Für die Bevölkerung werde die Kehrichtentsorgung mit dem neuen System so einfach wie noch nie, findet das Pro Komitee auch. Separatabfälle wie Glas und Büchsen könnten neu vor der Haustüre entsorgt werden. Den Gang oder die Fahrt zur Sammelstelle könne man sich schenken. Papier und Karton müssten die Stadtberner künftig nicht mehr bündeln. Zudem sei das neue System ökologisch sinnvoll.

Dem Pro-Komitee gehören mehrere links-grüne Parteien, Gewerkschaften sowie der Mieterinnen- und Mieterverband und die Umweltorganisation WWF an. Auch die Grünliberalen sind dabei.

Die Stadt Bern testete das neue System 2018/19 in rund 2500 Stadtberner Haushalten. Dann entschied sich der Gemeinderat, dem Stadtrat eine Kreditvorlage zur Einführung vorzulegen. Dort passierte das Geschäft im September mit 50 zu 18 Stimmen.

Vertreterinnen und Vertreter bürgerlicher Parteien, aber auch ein Teil der Ratslinken, tat sich schwer mit gewissen Neuerungen. Auf Kritik stiess unter anderem die Vorschrift, dass vor allen Wohnhäusern künftig zwei Container stehen müssen - einer für Haushaltkehricht und einer für Separatabfälle. Bern drohe zu einer «Container-Wüste» zu verkommen, mahnte etwa Ursula Stöckli (FDP).

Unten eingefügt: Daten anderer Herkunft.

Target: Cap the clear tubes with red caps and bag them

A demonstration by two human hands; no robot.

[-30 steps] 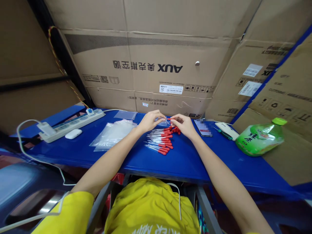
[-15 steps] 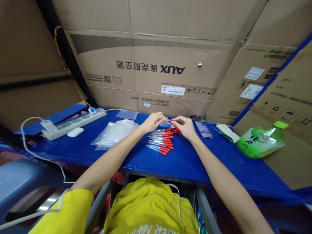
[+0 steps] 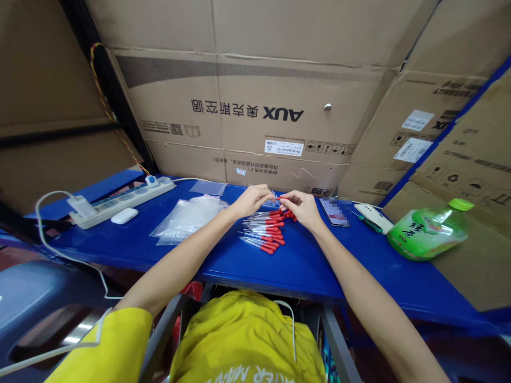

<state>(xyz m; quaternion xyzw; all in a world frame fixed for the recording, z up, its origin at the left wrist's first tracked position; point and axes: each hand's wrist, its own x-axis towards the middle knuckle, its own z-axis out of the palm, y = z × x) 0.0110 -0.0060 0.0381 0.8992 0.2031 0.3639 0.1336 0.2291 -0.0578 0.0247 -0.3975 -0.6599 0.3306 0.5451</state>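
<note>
R hand [image 3: 300, 207] has thumb & fingertips pinched on the red end of a dropper [image 3: 280, 198], held just above the table [image 3: 311, 263], in front of the person & btwn both hands. L hand [image 3: 251, 201] is at the dropper's clear end, thumb & finger close together; can't tell if they grip it or only touch, too small & blurred.

Just below, nearer the person, a pile of droppers [image 3: 274, 231] lies on the table, clear tubes toward L, red ends toward R; a few more red ends sit close under R hand. Clear bags [image 3: 191, 215] are stacked L of the pile, beside the L forearm. Farther L: white case [image 3: 124, 216] next to a power strip [image 3: 122, 205] w/ a plug in it. R side: phone [image 3: 335, 211], then green bottle [image 3: 427, 231] near cardboard [image 3: 471, 255].
</note>
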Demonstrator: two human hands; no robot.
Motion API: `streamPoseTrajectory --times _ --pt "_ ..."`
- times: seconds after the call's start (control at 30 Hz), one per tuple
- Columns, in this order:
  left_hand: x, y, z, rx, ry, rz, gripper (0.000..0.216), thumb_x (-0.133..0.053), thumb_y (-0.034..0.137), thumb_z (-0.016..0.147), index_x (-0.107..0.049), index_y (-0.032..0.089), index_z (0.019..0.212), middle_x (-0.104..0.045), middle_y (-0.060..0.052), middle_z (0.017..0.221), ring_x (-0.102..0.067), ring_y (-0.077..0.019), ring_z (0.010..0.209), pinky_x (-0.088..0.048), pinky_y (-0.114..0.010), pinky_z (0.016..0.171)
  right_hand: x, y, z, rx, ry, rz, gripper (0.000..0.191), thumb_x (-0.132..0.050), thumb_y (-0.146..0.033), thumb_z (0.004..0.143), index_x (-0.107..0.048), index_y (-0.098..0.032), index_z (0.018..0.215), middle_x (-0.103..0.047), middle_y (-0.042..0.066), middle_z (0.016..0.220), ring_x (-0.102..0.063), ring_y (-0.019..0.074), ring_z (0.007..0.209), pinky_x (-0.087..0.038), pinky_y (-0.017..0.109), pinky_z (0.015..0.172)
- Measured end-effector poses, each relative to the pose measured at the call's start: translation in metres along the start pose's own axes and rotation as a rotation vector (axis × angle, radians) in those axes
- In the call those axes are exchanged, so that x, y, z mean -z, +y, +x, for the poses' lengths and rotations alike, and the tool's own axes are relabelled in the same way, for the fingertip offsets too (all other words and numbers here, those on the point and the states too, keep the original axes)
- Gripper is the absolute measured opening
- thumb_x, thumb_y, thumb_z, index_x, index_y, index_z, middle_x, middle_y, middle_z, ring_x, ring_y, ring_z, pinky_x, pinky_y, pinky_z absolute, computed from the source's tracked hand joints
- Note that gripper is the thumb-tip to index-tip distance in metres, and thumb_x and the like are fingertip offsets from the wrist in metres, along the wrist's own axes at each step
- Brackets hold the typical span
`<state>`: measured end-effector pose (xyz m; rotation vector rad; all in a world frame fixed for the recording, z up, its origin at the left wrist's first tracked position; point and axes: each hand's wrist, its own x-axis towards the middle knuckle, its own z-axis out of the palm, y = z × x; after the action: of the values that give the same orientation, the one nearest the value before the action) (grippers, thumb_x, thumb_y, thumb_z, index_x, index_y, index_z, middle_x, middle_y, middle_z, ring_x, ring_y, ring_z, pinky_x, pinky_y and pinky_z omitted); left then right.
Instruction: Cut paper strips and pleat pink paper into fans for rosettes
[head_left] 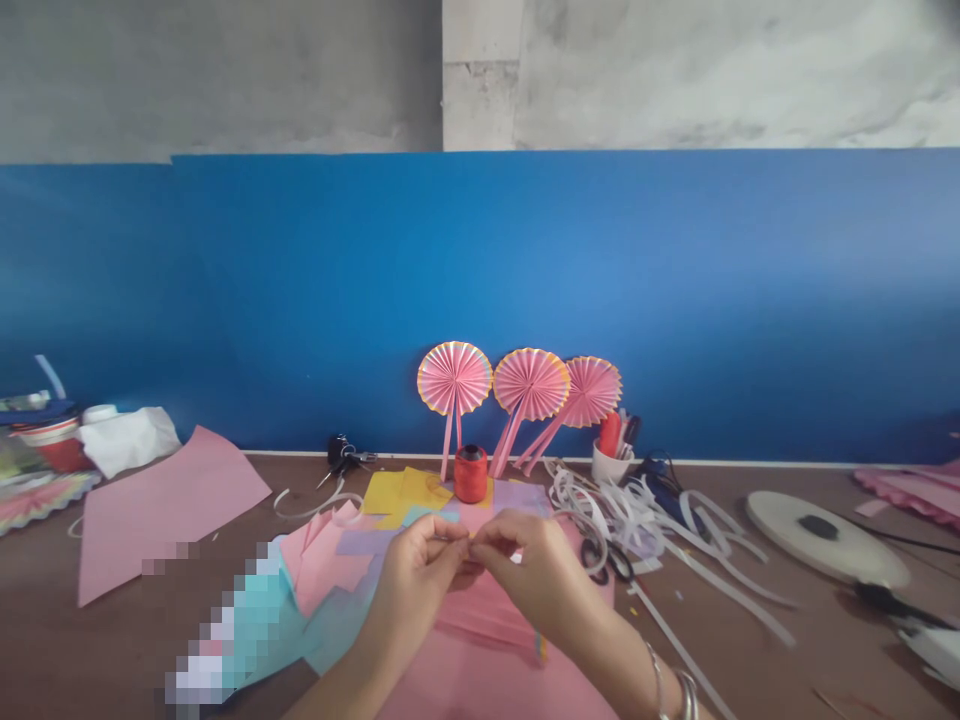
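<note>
My left hand [414,578] and my right hand [541,580] meet in front of me, fingertips pinched together on a pleated pink paper strip [480,612] with a coloured edge. The folded strip hangs below my fingers over a pink sheet [480,680]. Just behind my hands stands a red spool of thread [470,473] on loose yellow and pink paper squares [401,492]. Three finished pink paper fans [525,385] lean against the blue wall.
A large pink sheet [161,505] lies at left, with tubs and white tissue [124,437] beyond it. White paper strips and scissors [607,560] lie at right, next to a cup of pens [611,450] and a white round disc [825,535].
</note>
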<state>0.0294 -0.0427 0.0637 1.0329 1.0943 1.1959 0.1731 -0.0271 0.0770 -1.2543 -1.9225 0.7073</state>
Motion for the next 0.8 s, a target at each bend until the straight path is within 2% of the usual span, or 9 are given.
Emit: streamPoseTrajectory --times 0.17,0.37,0.57,0.8 --pt "0.0025 -0.0045 0.0021 -0.033 -0.009 0.019 0.04 -0.074 0.051 0.064 -0.054 0.019 0.078 -0.072 -0.004 0.064 -0.071 -0.0215 0.068 -0.051 -0.027 0.064 -0.0028 -0.0005 -0.0028 0.029 0.042 -0.09 0.017 -0.053 -0.015 0.077 -0.069 -0.019 0.071 -0.069 0.002 0.071 -0.061 0.0152 0.066 -0.041 0.024 0.059" --pt "0.0027 -0.0007 0.002 -0.037 -0.027 -0.01 0.041 -0.075 0.047 0.064 -0.051 0.02 0.083 -0.073 -0.003 0.066 -0.072 -0.0217 0.07 -0.053 -0.031 0.073 0.0007 -0.0026 -0.0031 0.05 0.019 -0.049 0.02 -0.051 -0.013 0.078 -0.067 -0.019 0.068 -0.066 0.0 0.067 -0.058 0.0136 0.062 -0.04 0.022 0.056" --pt "0.0029 -0.0011 0.0031 -0.025 -0.011 -0.004 0.041 -0.076 0.046 0.062 -0.051 0.02 0.083 -0.072 -0.003 0.064 -0.071 -0.0216 0.068 -0.053 -0.031 0.071 0.0015 -0.0025 -0.0025 0.055 0.014 -0.018 0.018 -0.053 -0.013 0.077 -0.068 -0.019 0.069 -0.067 0.001 0.069 -0.06 0.0145 0.064 -0.042 0.023 0.058" --pt "-0.0003 0.0018 -0.0008 -0.071 -0.033 0.025 0.03 -0.071 0.037 0.068 -0.051 0.021 0.083 -0.067 0.003 0.054 -0.062 -0.0125 0.048 -0.052 -0.029 0.068 0.0018 -0.0033 -0.004 0.036 0.014 -0.052 0.018 -0.052 -0.011 0.074 -0.068 -0.019 0.069 -0.068 0.001 0.07 -0.061 0.0149 0.065 -0.042 0.023 0.06"
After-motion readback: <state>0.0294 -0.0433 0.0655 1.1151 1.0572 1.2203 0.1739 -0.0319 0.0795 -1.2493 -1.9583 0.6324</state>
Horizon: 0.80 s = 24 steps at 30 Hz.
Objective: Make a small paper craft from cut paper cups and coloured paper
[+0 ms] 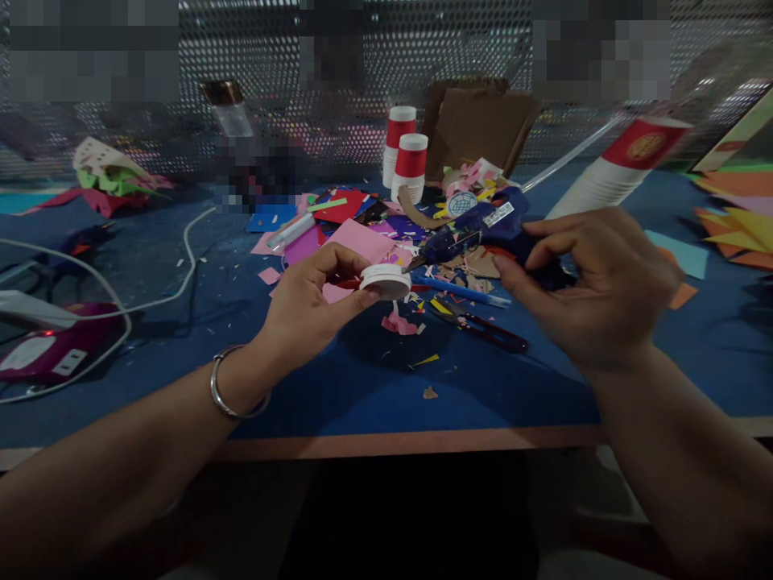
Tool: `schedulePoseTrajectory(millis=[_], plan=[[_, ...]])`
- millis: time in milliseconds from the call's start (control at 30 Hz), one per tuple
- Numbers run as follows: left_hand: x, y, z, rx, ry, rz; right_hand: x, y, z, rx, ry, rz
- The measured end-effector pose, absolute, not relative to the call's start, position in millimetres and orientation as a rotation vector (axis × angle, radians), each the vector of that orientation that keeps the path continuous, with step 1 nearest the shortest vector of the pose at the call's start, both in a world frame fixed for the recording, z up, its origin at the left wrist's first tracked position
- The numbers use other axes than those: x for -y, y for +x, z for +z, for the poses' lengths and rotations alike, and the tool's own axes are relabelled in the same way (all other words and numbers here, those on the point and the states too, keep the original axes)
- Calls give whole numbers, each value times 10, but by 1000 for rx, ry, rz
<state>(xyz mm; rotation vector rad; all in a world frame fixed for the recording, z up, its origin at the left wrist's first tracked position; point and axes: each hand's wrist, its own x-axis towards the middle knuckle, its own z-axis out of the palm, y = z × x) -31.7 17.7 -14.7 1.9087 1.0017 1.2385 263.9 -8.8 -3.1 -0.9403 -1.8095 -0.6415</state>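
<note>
My left hand [311, 302] pinches a small white round piece [386, 283], shaped like a shallow cap or cup base, between thumb and fingers. In my right hand [604, 286] is a dark blue glue gun [465, 232], fingers closed round its handle. Its nozzle points left and reaches the upper right edge of the white piece; whether they touch I cannot tell. A clear glue stick [571, 153] juts from the gun's rear. Under the hands lie thread snips [483, 326], a blue pen [462, 290] and a pink paper scrap [399, 324].
Coloured paper scraps cover the middle of the blue table [362, 395]. Red-and-white paper cups [411, 165] stand behind, before brown cardboard [477, 133]; a tilted cup stack [628, 165] is at right. A white cable [190, 242] and a purple power strip [66, 342] lie left.
</note>
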Motion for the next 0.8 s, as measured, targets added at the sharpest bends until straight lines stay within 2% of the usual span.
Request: schedulePoseTrajectory(millis=[800], plan=[[-178,-320,-129,-1052,1934,1213,93,2649,-3,1869,-902,-703]])
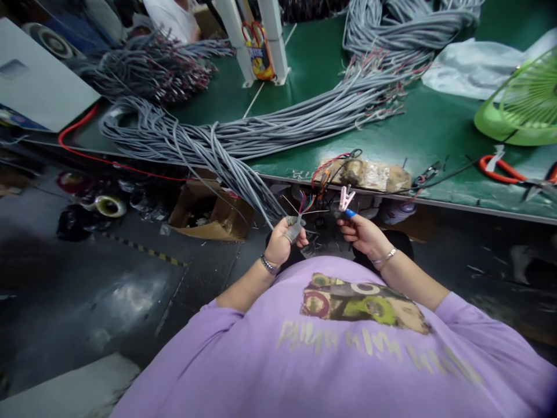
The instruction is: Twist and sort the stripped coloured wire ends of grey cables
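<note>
My left hand [282, 240] is closed round the end of a grey cable [243, 180] that hangs off the green table's edge; thin coloured inner wires [307, 202] fan out above its fingers. My right hand [362, 233] is closed on a small pink-jawed tool with a blue handle [347, 200], held just right of those wires. Both hands sit below the table's front edge [435, 200], over my purple shirt. A big bundle of grey cables [304, 119] lies across the table and droops toward my left hand.
A green fan [522, 104] and red-handled pliers [505, 169] lie at the right. A taped brown block [369, 173] with wires sits at the table edge. A cardboard box [209, 212] and tape rolls [109, 205] are on the floor. Another person [174, 17] is at the far side.
</note>
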`<act>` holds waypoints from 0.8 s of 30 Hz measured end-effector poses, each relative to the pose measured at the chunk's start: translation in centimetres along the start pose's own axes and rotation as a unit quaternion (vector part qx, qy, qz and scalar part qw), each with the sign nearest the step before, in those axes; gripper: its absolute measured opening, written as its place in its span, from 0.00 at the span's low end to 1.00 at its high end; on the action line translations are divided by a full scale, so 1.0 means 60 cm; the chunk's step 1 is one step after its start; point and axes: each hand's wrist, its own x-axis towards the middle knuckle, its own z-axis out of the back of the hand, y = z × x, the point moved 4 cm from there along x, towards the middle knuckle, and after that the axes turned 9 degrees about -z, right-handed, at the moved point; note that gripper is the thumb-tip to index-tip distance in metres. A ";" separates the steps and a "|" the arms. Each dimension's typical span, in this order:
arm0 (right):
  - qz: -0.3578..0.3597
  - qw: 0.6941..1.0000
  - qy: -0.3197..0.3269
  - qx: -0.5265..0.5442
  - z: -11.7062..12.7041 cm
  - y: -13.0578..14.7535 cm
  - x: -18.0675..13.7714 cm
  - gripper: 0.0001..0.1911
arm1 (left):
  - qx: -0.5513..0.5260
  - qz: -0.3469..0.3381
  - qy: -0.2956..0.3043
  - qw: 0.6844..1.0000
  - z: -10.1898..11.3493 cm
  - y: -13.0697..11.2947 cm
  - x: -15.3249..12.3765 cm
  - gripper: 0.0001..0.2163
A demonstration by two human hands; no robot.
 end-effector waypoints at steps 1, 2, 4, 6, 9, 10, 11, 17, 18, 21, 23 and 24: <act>-0.001 1.000 -0.003 0.002 0.000 0.001 -0.001 0.12 | -0.002 -0.001 0.002 1.000 -0.001 0.001 0.000 0.25; -0.003 1.000 -0.006 0.004 0.000 0.001 -0.002 0.12 | -0.002 -0.002 0.004 1.000 -0.001 0.001 0.001 0.25; -0.006 1.000 -0.011 0.010 -0.001 0.003 -0.005 0.11 | -0.001 -0.006 0.009 1.000 -0.001 0.005 0.002 0.24; -0.005 1.000 -0.014 0.014 -0.001 0.004 -0.006 0.11 | 0.004 -0.010 0.013 1.000 0.000 0.012 0.003 0.24; -0.002 1.000 -0.013 0.014 0.002 0.004 -0.006 0.11 | 0.039 -0.021 0.029 0.999 0.003 0.031 0.005 0.21; -0.003 1.000 -0.009 0.011 0.003 0.003 -0.005 0.12 | 0.062 -0.030 0.035 0.997 0.005 0.037 0.007 0.20; -0.002 1.000 -0.005 0.009 0.004 0.003 -0.004 0.12 | 0.091 -0.042 0.040 0.994 0.007 0.041 0.011 0.19; 0.008 1.000 -0.010 -0.003 0.016 0.005 0.001 0.15 | 0.311 -0.197 0.027 0.929 0.035 -0.011 0.076 0.12; 0.009 1.000 -0.013 -0.004 0.017 0.005 0.001 0.15 | 0.354 -0.231 0.020 0.906 0.040 -0.033 0.092 0.11; 0.012 1.000 -0.016 -0.004 0.018 0.006 -0.002 0.15 | 0.483 -0.296 0.017 0.824 0.047 -0.100 0.147 0.11; 0.011 1.000 -0.019 -0.002 0.019 0.006 -0.005 0.15 | 0.543 -0.304 0.003 0.783 0.048 -0.133 0.179 0.11; 0.012 1.000 -0.021 -0.002 0.021 0.006 -0.006 0.15 | 0.562 -0.297 0.006 0.772 0.048 -0.144 0.193 0.11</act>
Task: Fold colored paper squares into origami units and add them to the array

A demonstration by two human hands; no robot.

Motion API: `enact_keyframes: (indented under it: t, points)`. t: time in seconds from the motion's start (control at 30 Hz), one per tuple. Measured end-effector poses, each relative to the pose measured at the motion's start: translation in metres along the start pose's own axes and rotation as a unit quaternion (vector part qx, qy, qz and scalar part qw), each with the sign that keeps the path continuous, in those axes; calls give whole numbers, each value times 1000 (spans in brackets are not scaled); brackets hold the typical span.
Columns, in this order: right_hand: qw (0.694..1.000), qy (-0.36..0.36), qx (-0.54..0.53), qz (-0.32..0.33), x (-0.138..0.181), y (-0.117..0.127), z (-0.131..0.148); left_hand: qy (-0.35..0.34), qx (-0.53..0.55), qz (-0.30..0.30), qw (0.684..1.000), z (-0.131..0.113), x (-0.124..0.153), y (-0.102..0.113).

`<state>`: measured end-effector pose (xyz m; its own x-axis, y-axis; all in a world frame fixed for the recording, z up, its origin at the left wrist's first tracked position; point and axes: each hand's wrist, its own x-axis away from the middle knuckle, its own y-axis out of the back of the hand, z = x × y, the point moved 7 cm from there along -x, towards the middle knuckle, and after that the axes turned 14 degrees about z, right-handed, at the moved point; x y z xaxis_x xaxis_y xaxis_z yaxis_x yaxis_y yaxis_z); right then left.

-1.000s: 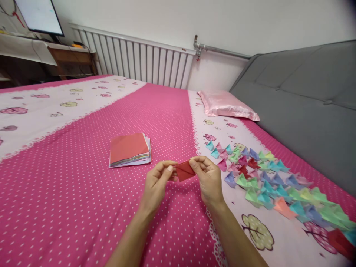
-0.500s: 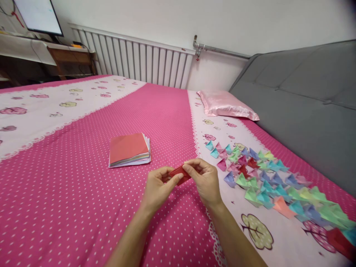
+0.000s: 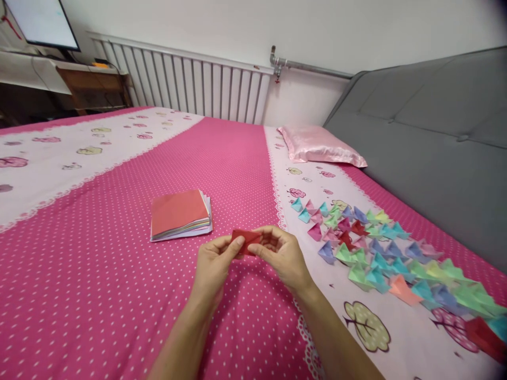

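Observation:
A small piece of folded red paper is held between both hands above the pink bedspread. My left hand pinches its left end, thumb on top. My right hand grips the right end between thumb and fingers. Just beyond my left hand lies a stack of coloured paper with a red sheet on top. To the right of my right hand, many folded paper boats in green, blue, pink, red and other colours stand in rows on the bedspread.
The bed's polka-dot bedspread spreads under everything. A pink satin pillow rests near the grey padded headboard. Against the far wall is a white radiator; a desk with a monitor stands at the far left.
Both hands have shifted slightly left with the red paper. The paper has turned from a tilted position so that a flatter, wider face of it shows.

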<state>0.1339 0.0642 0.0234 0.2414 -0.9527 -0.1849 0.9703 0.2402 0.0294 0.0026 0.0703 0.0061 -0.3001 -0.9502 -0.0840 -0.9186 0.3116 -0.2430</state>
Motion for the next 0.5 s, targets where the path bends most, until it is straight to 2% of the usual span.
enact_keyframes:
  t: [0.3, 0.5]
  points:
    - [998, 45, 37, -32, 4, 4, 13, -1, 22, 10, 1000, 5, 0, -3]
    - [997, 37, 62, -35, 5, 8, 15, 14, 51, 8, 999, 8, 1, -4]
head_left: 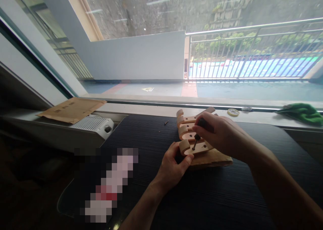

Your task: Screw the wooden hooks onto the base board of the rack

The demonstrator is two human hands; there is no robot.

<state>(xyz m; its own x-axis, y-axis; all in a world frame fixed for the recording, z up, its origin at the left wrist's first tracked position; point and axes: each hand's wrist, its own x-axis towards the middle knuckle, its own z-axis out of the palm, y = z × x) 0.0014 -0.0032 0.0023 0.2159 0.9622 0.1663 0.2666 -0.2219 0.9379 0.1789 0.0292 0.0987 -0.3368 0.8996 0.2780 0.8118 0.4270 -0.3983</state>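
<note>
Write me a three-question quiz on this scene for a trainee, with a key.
1. Which hand holds the screwdriver?
2. True or false: the green cloth lies under the left hand.
3. Where is the screwdriver's tip? A) on the tabletop; B) on the front wooden piece; C) on the brown envelope.

Key:
1. The right hand.
2. False; the green cloth lies on the windowsill, and the left hand is at the front wooden piece.
3. B.
</note>
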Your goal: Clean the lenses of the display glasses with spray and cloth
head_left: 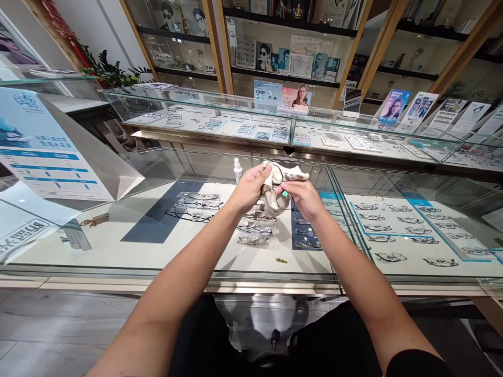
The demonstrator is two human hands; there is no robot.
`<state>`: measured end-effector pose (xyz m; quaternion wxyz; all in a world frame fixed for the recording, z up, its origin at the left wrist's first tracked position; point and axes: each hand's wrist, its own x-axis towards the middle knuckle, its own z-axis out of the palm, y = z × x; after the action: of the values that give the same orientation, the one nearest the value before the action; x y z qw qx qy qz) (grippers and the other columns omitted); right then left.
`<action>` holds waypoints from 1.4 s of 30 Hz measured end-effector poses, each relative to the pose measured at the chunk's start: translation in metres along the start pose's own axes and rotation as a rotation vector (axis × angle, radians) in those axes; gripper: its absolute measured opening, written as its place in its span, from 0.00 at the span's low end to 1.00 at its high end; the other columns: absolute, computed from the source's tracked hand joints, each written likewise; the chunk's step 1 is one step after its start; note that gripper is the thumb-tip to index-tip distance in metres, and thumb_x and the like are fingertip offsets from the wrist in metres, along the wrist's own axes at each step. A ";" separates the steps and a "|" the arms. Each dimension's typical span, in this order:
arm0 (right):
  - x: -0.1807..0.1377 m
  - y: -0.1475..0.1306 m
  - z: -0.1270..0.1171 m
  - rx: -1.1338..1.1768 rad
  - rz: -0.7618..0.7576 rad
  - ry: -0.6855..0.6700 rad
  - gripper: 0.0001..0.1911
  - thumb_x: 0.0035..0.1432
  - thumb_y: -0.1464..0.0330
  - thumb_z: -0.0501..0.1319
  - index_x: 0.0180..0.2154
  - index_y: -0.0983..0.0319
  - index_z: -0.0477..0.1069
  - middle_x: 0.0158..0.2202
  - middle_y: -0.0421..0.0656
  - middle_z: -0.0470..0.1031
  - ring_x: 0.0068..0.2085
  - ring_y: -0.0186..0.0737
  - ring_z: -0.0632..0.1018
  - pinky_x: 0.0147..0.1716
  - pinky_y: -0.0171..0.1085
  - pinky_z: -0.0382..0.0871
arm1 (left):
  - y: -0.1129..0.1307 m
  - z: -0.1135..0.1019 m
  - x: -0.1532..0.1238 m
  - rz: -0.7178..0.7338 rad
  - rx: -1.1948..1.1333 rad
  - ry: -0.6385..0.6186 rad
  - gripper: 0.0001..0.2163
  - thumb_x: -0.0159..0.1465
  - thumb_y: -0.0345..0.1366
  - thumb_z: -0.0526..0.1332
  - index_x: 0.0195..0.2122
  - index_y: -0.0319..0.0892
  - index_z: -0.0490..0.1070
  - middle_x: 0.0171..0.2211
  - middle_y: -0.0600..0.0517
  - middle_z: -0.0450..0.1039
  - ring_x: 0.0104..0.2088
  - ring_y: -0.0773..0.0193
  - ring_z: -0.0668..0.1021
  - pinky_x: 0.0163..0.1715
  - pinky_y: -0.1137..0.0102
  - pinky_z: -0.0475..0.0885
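Above a glass display counter [165,262] I hold a pair of thin dark-framed glasses [280,184] wrapped in a cream cleaning cloth [271,198]. My left hand [249,187] pinches the cloth over the left part of the frame, fingers closed. My right hand [301,199] grips the frame and cloth from the right, fingers closed. A small white spray bottle [238,170] stands on the glass just left of my left hand.
Several glasses frames [255,228] lie inside the case under the glass. A slanted printed sign [43,152] stands at the left. A second glass counter [291,123] and wall shelves with pictures and leaflets [422,107] lie beyond. A small brass piece [281,260] lies near the front.
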<state>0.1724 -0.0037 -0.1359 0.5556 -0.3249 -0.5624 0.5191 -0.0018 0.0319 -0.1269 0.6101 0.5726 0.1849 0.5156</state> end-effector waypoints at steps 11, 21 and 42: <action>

Farbsack-Trennsystem wird die neue Abfallentsorgung genannt, weil PET, Büchsen, Glas und andere Separat-Abfälle künftig in verschiedenfarbigen Säcken in die Container vor dem Haus gelegt werden müssen. Der Hauskehricht kommt unverändert in - ebenfalls kostenpflichtigen, blauen Säcken - in einen anderen Container.

Die zwei Container stellt die Stadt gratis zur Verfügung. Wer weiterhin Separatabfälle zur Sammelstelle bringen will, kann das tun. Nicht eingeführt wird das System wegen enger Platzverhältnisse in der Innenstadt.